Hastalığı hepatit B'ye bağlı karaciğer yetmezliği olarak tanımlandı.
Karaciğer nakli yapılması gerekiyordu. Bürokratik engeller organ
bağışını geciktirince Çakıroğlu'nun ameliyata girmesi imkânsız hale
geldi ve sonrasında böbrek yetmezliği başgösterdi. Hastalık o kadar
ilerlemişti ki vücudundaki organları tek tek işlemez hale getirdi.

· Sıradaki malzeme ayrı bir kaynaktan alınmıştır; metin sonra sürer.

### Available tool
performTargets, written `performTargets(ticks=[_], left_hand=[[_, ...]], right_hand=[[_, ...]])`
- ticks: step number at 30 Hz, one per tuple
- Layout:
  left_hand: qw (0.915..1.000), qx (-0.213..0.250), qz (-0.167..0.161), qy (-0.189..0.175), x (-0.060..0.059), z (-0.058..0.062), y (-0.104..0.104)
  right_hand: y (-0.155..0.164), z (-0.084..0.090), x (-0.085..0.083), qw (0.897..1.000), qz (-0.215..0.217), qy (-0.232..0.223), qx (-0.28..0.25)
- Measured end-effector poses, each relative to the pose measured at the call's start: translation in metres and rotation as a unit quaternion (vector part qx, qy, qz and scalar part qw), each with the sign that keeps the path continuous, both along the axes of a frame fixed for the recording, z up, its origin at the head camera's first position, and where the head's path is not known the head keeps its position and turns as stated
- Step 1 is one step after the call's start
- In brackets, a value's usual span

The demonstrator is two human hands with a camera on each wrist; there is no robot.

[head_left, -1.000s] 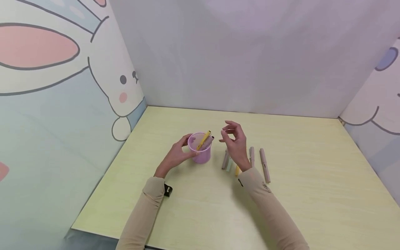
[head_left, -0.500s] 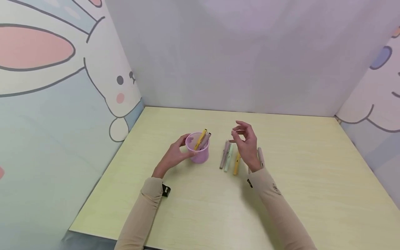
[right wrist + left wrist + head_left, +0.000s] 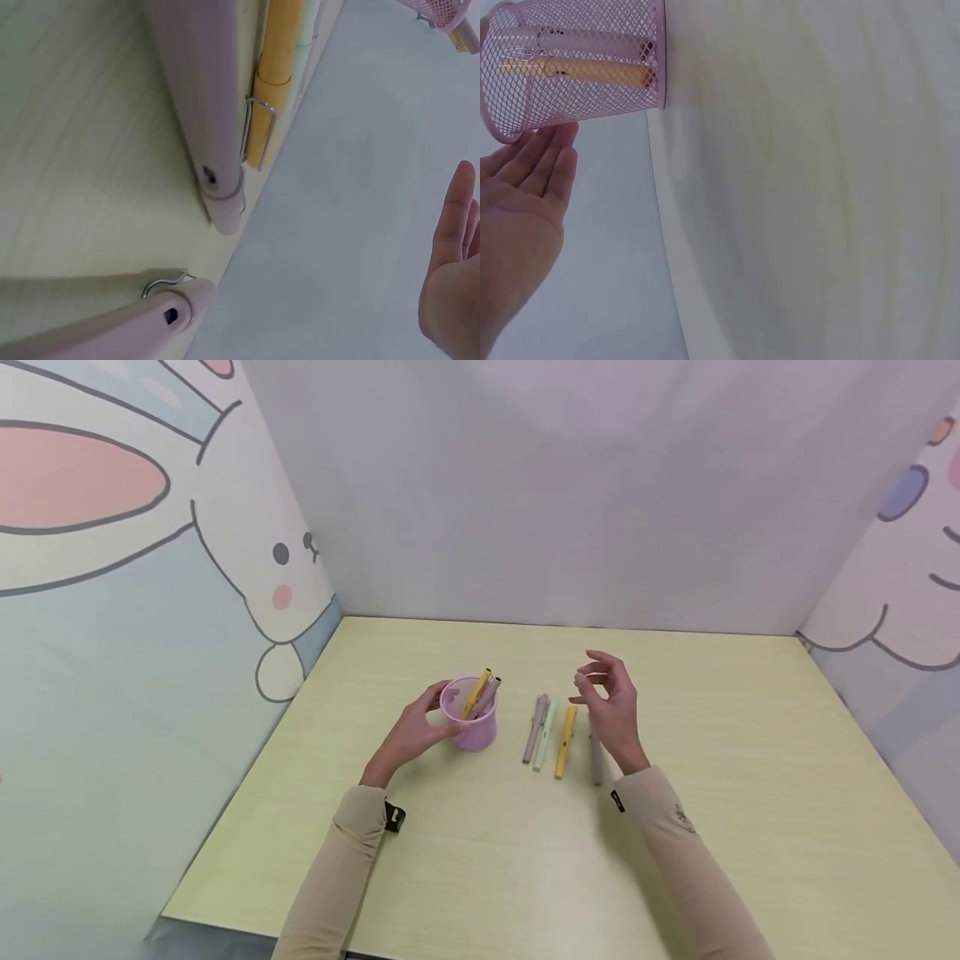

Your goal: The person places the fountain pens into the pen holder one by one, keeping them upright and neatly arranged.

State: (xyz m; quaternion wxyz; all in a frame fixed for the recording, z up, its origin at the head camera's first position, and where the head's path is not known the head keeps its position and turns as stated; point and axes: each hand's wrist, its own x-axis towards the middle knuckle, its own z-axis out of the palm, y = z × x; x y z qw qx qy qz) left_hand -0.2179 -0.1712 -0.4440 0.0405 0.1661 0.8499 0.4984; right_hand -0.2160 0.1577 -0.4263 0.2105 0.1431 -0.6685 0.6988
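My left hand [image 3: 408, 737] grips a pink mesh pen cup [image 3: 476, 737] near its rim, thumb in front and fingers behind. Inside lean a yellow pen [image 3: 476, 693] and a lilac pen [image 3: 487, 697]; the left wrist view shows both through the mesh. My right hand [image 3: 615, 714] hovers empty above the pens on the right, fingers loosely bent. Below it lies a lilac pen [image 3: 597, 760], partly covered by the hand. Another lilac pen [image 3: 112, 330] shows in the right wrist view; the right hand and arm hide it from the head view.
Left of the right hand, a lilac pen [image 3: 535, 731], a mint pen [image 3: 545, 737] and a yellow pen [image 3: 566, 745] lie side by side on the pale yellow table [image 3: 465, 860]. A grey back wall [image 3: 555, 493] and a rabbit-printed side wall [image 3: 247, 543] border the table.
My right hand has moved right, away from the pen cup, uncovering the mint and yellow pens and coming over the rightmost ones. My left hand keeps its hold on the cup.
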Motion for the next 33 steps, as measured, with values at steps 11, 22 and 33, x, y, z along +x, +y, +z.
performTargets(ticks=[11,22,33], left_hand=[[1.0000,0.002,0.003,-0.003,0.001,-0.001,-0.001],[1.0000,0.004,-0.001,0.001,-0.001,-0.002,-0.002],[1.0000,0.005,-0.001,-0.001,-0.001,-0.002,-0.001]], right_hand=[[0.025,0.000,0.006,0.999,-0.034,-0.030,0.016],[0.047,-0.001,0.006,0.998,-0.049,-0.023,0.006],[0.064,-0.005,0.010,0.998,-0.049,-0.048,0.006]])
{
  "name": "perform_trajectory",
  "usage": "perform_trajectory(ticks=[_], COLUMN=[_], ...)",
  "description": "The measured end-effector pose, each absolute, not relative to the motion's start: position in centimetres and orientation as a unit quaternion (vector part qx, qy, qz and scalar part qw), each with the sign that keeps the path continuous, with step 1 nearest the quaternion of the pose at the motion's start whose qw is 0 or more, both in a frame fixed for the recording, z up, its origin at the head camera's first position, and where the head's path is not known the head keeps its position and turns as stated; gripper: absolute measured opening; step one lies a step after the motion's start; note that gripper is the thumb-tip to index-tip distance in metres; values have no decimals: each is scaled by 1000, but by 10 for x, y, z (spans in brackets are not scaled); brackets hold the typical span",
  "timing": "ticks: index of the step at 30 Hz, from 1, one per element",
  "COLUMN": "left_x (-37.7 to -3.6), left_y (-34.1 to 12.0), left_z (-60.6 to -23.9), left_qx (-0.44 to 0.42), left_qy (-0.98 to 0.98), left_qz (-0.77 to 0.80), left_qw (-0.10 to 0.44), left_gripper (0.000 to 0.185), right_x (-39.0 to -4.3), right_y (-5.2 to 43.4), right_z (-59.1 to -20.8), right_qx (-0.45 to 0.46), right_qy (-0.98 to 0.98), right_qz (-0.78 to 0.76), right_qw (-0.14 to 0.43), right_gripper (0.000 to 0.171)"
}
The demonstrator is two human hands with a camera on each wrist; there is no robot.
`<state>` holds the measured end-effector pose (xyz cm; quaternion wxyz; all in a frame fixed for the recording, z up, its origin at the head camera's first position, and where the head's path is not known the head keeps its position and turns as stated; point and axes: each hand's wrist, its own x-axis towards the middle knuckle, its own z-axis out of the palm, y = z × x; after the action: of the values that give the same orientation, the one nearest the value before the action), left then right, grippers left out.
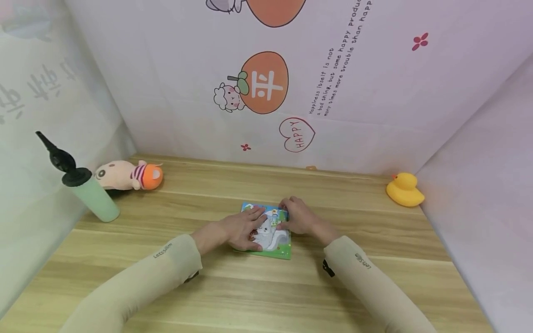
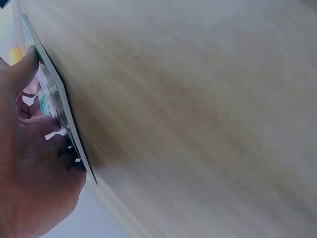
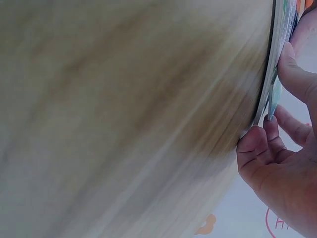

Sonunda akciğerlerinde de yetmezlik oluştu.
Son ana dek gizlendi
Çoğu hastada olduğu gibi hepatit B Nurcan'da da belirti vermemişti.
Ta ki hastalık karaciğerine zarar verene dek. Organ nakli
gerçekleşemeyince yaşamını yitirdi. Nurcan Çakıroğlu'nun ölümünün
basına yansımasıyla paniğe kapılan halk hastanelere adeta hücum
etti.
Doktorlar o dönemi anlatırken, "Riski bulunmayanlar dahi hastaneleri
doldurdu. O dönemde tam bir panik havası yaşandı.
Riski bulunmayan kişilerin de aşılanması sonucu risk altında
olanlar, gerçekten tehlikede olanlar aşıdan yararlanamadı" dedi.
Çakıroğlu'nun ölümü ve sonrasında medyada yer alan haberler,
toplumda korku kadar duyarlılık da yarattı.
O dönemde, kısa süreli de olsa organ bağışında artış yaşandı.